* [Aim of the task]: Print, exactly as they appear in the listing below, the lines from the line with "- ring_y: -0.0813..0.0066" to the line with "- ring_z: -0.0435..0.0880", with both end lines kept.

* [Available data]:

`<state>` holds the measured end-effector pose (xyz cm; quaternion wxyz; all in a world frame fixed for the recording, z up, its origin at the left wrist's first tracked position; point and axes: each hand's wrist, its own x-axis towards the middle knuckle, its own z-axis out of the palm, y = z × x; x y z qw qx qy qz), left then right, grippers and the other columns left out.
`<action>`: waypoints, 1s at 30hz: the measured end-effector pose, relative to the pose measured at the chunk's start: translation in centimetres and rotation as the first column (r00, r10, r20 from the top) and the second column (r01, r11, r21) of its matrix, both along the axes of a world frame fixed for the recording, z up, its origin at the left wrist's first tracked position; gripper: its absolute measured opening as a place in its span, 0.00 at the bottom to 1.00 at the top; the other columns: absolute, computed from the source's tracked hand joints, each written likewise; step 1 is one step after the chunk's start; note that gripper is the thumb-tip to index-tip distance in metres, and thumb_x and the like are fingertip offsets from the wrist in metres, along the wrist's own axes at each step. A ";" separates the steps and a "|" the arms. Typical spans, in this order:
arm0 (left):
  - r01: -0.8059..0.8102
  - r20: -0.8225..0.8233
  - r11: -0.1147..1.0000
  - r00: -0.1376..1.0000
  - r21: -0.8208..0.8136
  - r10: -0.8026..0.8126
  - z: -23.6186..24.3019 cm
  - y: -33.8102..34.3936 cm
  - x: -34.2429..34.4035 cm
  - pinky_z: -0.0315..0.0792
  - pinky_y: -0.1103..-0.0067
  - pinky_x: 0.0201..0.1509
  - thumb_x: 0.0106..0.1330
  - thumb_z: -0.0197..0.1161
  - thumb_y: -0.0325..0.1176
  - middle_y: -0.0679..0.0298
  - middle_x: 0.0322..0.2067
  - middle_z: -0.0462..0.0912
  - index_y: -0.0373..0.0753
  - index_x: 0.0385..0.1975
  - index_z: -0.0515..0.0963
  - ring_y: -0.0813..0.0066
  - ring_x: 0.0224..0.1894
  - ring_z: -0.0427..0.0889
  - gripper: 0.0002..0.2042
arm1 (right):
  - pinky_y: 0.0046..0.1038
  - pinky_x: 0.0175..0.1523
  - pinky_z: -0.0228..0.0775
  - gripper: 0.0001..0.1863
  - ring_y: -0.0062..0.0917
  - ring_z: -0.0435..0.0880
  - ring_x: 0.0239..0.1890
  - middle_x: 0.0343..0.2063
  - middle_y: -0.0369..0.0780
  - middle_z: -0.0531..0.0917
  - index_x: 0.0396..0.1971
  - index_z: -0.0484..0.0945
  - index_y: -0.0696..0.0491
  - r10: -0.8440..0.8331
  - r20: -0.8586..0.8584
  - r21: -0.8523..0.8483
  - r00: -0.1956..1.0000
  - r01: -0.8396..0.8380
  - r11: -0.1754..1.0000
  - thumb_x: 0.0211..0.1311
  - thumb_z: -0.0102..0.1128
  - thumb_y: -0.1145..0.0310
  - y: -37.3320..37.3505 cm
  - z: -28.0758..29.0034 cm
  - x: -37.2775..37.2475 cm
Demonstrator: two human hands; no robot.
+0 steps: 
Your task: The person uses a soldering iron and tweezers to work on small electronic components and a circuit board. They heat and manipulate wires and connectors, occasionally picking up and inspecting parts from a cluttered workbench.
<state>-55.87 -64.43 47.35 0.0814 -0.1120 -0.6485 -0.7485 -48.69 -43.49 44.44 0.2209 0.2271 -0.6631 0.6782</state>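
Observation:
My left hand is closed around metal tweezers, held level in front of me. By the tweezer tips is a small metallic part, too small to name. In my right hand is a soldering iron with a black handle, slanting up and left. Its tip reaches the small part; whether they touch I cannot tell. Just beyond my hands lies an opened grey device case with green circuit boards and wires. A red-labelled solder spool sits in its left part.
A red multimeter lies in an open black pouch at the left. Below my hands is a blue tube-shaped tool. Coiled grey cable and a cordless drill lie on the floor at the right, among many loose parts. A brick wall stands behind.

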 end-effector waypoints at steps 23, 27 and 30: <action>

* [Written reply]:
  - ring_y: -0.0813..0.0066
  - ring_x: 0.0224..0.1894
  - ring_z: -0.0427..0.0889
  - gripper: 0.0002..0.2042
arm1 (right):
  - pinky_y: 0.0046..0.1038
  - pinky_x: 0.0175..0.1523
  - pinky_z: -0.0228..0.0775
  - gripper: 0.0001..0.1863
  - ring_y: -0.0062..0.0917
  - ring_z: -0.0435..0.0880

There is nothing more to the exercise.